Since the 1970s, Land Rover has been the “safe bet” of the British Leyland group. The success of Land Rovers around the world allows, year after year, its owner to get good margins. Under these circumstances, why bother? The English group is doing poorly and any economic development is welcome.
But competition, especially Japanese, does not keep both feet in the same shoe. In many markets, the success of the Toyota Land Cruiser is causing Land Rover to wobble dangerously off its footing.
Until now, Land Rover enjoyed a semi-monopoly on the overall 4X4 market. But things were changing, as Nigel Garton, formerly of Land Rover, recalls: “The engineering team felt that we were going down the wrong path. Our competitors were now flooding the market with small cars such as Daihatsu, Suzuki and Toyota. They were making these cars cheaper and more accessible. And we were nowhere.
Moreover, it is an unprecedented crisis in oil-producing countries such as Nigeria and Saudi Arabia. From one day to the next, sales collapsed, in markets historically bought by Land Rover.
It must be touched
Meanwhile, Land Rover introduced a five-door version of its Range Rover in 1982. Over the years, the Range became more and more chic, creating a hole in the range.

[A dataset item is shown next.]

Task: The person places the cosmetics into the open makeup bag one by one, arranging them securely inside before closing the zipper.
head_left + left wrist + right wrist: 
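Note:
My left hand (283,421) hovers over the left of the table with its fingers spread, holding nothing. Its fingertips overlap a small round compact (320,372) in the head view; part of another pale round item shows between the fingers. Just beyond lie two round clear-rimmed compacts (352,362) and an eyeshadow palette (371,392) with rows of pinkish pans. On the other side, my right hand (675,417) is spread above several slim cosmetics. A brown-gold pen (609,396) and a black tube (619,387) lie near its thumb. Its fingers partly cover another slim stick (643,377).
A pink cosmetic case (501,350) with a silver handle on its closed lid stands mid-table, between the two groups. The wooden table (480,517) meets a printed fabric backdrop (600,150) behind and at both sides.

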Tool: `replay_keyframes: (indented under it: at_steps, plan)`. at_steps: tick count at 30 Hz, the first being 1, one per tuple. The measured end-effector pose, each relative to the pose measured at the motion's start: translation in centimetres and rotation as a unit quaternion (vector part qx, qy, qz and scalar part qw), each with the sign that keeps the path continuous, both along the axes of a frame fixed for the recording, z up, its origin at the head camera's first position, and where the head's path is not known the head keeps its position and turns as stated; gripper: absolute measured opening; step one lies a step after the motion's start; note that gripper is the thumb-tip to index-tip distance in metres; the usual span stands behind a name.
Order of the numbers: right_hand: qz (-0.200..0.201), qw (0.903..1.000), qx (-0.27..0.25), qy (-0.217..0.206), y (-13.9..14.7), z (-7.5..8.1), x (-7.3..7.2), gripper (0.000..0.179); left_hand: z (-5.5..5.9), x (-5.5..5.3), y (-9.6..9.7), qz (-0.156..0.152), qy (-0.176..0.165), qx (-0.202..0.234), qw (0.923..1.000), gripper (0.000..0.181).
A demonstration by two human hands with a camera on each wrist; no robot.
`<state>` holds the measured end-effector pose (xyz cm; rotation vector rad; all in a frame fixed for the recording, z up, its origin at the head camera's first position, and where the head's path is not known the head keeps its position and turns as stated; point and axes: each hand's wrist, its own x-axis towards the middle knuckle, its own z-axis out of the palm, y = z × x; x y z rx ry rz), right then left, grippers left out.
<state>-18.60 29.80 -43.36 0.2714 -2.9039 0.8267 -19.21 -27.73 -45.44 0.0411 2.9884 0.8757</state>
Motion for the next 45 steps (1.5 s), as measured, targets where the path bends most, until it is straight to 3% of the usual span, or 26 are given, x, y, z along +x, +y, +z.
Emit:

The Isuzu Trooper, Mitsubishi Pajero, Jeep Cherokee, or some Nissan models find themselves without competition in the Land Rover. The Defender, a real 4X4 crossover is very rustic, while the Range Rover has become luxurious and expensive.
The only solution: to develop a third line of vehicles, whose task will be to attack the Japanese head-on.
The Simplest Row
The project, christened “Jay”, began at the end of 1986. The definition referred to the base Range Rover, with simplified dimensions and a more adventurous style. In order to fund this program, along with that of the new Range Rover, the brand must maintain significant savings. Land Rover is closing its 13 factories worldwide, focusing all production at a sprawling site in Solihull, England.
In March 1987, the “Jay” project even received a new line of credit made possible by the successful launch of the last line in the United States. In addition to the nearly identical running gear to the Range, the new car uses its own V8 engine and gearbox.
The diesel variant, the 200 Tdi is manufactured by Land Rover. It remains to find a name for it.
The names Highlander or Prairie Rover remain in contention until the end. But ultimately it is the Discovery that will be chosen at home automatically. When Discovery makes its public debut in Frankfurt, the stakes are high: This discovery must ensure the company’s survival into the 21st century, against the Japanese.
On the stand, Chris Woodark, Land Rover’s Business Director summarizes the position of the Discovery: “It is a recreational vehicle that is not intended at all for the luxury sector. Discovery is for Yuppies, Range Rover for those who are already successful. »
It was originally offered as a three-door only, so as not to overshadow the Range Rover, Discovery’s surprise successor. In early 1990, the first development arrived, with a V8 engine and the long-awaited arrival of the five-door model.
Discovery is growing
The history of the Discovery of the first generation is also marked by the famous Camel Trophy. Discovery will be the invasion vehicle between 1990 and 1997, which will further strengthen its image as a sponsor.
In 1998, Discovery underwent a major overhaul, enough to say about the second generation. The TD5 engine bolsters the lineup while the V8 now has 4.0 liters of displacement.
The chassis has also taken a big step forward using the ACE (Active Cornering Enhancement) system. This electronically controlled anti-roll bar system overcomes the Discovery’s main flaw: its cornering handling, a result of its high traction threshold.
Today, the Land Rover Discovery is still on sale, after four generations. Not only did it allow the brand to pass the milestone of the 21st century, but it knew how to respond to Japanese rivals, by improving the Land Rover version.
More modern than the Defender, less luxurious than the Range Rover, the Discovery has kept the DNA of the brand, preserving the essential: its ability to drive on any terrain.